The great thing about writing is that you are self-employed. The bad thing about writing is that you have to wait on other people to find out if you are going to be published. Then, you have to wait to find out if anyone is going to buy the book or like it, or read it, or keep it in print.
Ellen Gilchrist, The Writing Life
Ellen Gilchrist |
One can always self-publish a book that no one will read or file away a manuscript descendants may discover one day, but those writers who expect a financial reward for their efforts had better attract other people, people with money in their fists, to the project. And that can be an even greater challenge than writing the book itself. It's kind of sad seeing writers behind tables in bookstores and at book festivals trying to sell their last book, with nobody standing in line waiting to buy it, instead of being where they most want to be — at home writing their next one.
Most writers, including Gilchrist herself, must get jobs with a regular paycheck in order to feed their families until they hit the best-seller lists. And most of them never make it to the best-seller lists. William Faulkner became a Hollywood screenwriter. Ernest Hemingway became a war correspondent and wrote magazine articles. Franz Kafka worked for an insurance company. Today a great many authors teach creative writing classes. This is what Gilchrist did.
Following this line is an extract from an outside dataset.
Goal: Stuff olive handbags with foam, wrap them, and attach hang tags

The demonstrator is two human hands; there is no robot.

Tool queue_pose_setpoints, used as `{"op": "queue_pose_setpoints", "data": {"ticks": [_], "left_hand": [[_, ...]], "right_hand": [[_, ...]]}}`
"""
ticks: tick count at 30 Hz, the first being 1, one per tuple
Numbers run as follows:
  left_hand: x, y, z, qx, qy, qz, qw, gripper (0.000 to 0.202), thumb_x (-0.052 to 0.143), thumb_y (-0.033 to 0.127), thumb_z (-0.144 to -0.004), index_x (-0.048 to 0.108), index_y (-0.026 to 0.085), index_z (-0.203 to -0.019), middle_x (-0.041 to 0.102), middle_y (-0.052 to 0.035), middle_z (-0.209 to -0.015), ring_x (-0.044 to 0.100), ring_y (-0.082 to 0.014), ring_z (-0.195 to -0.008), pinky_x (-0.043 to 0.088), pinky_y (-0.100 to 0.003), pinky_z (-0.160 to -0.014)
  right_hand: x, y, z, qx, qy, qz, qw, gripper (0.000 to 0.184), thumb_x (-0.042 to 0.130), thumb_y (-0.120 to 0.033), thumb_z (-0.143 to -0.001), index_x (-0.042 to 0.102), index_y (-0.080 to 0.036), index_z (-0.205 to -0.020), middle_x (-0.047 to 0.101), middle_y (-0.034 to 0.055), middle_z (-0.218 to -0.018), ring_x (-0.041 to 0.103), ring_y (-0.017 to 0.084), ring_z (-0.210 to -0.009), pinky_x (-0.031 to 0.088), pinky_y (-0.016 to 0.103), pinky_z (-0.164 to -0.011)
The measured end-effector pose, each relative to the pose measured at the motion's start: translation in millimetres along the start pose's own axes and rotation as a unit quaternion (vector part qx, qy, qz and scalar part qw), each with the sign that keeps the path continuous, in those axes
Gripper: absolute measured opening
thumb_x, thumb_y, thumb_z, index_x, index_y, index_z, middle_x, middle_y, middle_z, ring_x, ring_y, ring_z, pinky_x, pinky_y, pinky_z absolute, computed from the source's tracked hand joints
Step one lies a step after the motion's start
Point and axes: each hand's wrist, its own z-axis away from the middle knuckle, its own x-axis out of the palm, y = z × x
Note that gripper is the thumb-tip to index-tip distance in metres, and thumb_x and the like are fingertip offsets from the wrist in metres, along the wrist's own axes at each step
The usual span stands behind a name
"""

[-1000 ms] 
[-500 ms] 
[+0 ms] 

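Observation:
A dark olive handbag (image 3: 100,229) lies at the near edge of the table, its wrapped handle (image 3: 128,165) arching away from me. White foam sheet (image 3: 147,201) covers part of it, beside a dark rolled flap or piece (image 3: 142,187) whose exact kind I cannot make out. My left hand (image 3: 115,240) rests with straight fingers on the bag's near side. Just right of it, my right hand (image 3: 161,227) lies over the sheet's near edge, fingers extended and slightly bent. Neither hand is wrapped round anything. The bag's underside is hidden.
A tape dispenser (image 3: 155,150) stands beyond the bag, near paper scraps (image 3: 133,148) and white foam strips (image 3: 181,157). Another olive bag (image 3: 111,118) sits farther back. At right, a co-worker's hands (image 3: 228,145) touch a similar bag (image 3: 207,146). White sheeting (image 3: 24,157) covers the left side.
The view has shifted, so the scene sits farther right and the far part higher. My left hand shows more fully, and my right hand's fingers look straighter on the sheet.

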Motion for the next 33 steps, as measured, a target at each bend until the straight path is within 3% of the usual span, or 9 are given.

This lessens what she calls "the great thing about writing," being self-employed, but it does help pay the bills between royalty checks.
Personally I think the great thing about writing is the writing itself, watching words form on the page and wondering where they came from. So many writers talk about feeling as if they are taking dictation as they write or as if their characters are making their own choices, which the authors are only recording. That's not what really happens, of course, but when it seems to happen ... that is the great thing about writing.